TASK TO CARRY OUT »
Exclude images; transcribe the rest of the data exactly.

DATASET SECTION »
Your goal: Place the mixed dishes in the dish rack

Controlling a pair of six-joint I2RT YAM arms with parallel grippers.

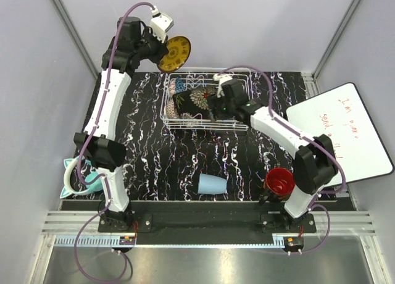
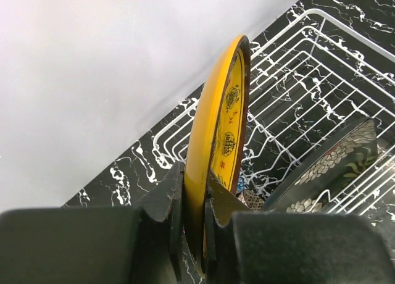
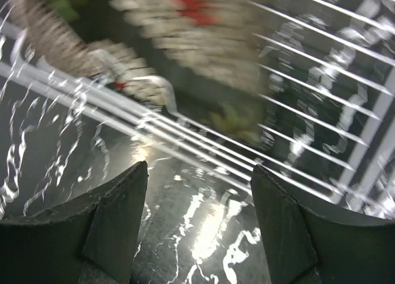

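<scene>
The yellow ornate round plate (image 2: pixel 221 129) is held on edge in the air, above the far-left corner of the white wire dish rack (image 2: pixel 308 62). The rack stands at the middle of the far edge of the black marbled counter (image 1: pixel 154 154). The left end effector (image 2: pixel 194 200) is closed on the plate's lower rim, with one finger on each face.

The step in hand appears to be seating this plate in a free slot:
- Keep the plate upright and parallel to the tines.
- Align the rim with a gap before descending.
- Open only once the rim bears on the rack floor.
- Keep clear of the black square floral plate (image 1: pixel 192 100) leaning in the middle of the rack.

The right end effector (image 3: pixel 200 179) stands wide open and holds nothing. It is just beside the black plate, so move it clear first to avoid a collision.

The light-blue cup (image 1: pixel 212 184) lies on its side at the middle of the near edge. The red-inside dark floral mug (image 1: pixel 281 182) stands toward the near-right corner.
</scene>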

EXPECTED ANSWER »
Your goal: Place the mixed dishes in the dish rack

Controlling a pair of six-joint I2RT YAM arms with parallel grippers.


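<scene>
The yellow ornate round plate (image 2: pixel 221 129) is held on edge in the air, above the far-left corner of the white wire dish rack (image 2: pixel 308 62). The rack stands at the middle of the far edge of the black marbled counter (image 1: pixel 154 154). The left end effector (image 2: pixel 194 200) is closed on the plate's lower rim, with one finger on each face.

The step in hand appears to be seating this plate in a free slot:
- Keep the plate upright and parallel to the tines.
- Align the rim with a gap before descending.
- Open only once the rim bears on the rack floor.
- Keep clear of the black square floral plate (image 1: pixel 192 100) leaning in the middle of the rack.

The right end effector (image 3: pixel 200 179) stands wide open and holds nothing. It is just beside the black plate, so move it clear first to avoid a collision.

The light-blue cup (image 1: pixel 212 184) lies on its side at the middle of the near edge. The red-inside dark floral mug (image 1: pixel 281 182) stands toward the near-right corner.
</scene>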

Fully answered, the exercise is complete.